Given information:
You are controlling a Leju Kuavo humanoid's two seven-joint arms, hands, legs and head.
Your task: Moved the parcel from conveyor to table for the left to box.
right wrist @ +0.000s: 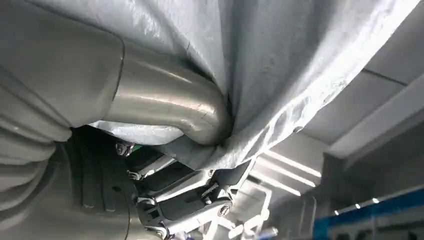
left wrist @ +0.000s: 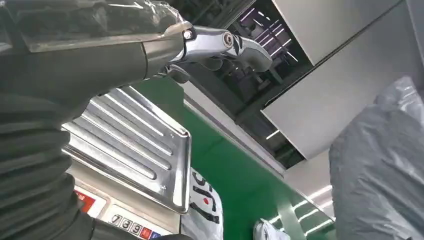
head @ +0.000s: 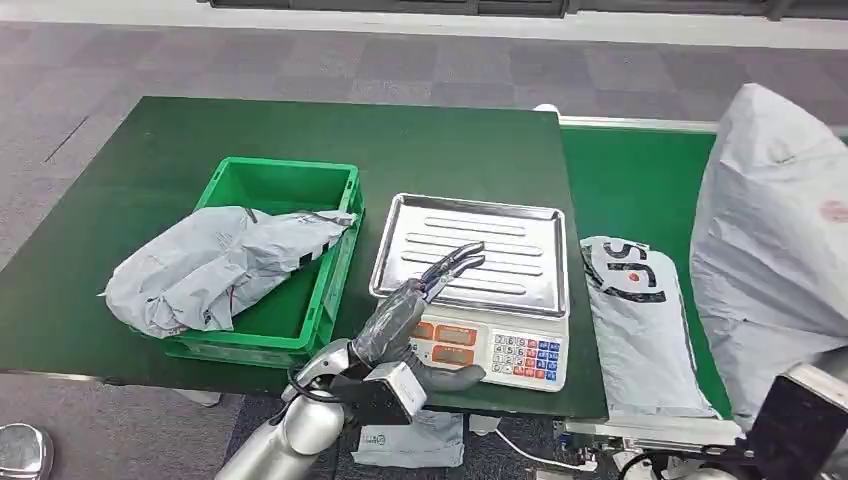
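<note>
Right wrist view: right hand [right wrist: 165, 150] grips grey parcel [head: 770, 250], lifted off conveyor [head: 630, 180] for transfer; left hand [head: 420, 300] empty, fingers spread over scale [head: 470, 250], prob. waiting.

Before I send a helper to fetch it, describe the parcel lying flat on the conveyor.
Find the green conveyor right of the scale. The parcel lies flat there, near the scale's edge. Unlike the parcel draped over the green crate or the raised one, it shows big black letters.

A large grey parcel [head: 770, 250], crumpled plastic, is held upright above the green conveyor [head: 630, 185] at far right, pinched by the right hand [right wrist: 150, 115]
</note>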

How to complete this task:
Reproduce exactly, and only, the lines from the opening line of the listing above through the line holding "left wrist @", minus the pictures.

Output of the task:
You are controlling a Leju Kuavo humanoid's two seven-joint arms, hands, legs and head.
Your task: Moved the parcel from conveyor to table for the left to box.
right wrist @ +0.000s: 
left wrist @ +0.000s: 

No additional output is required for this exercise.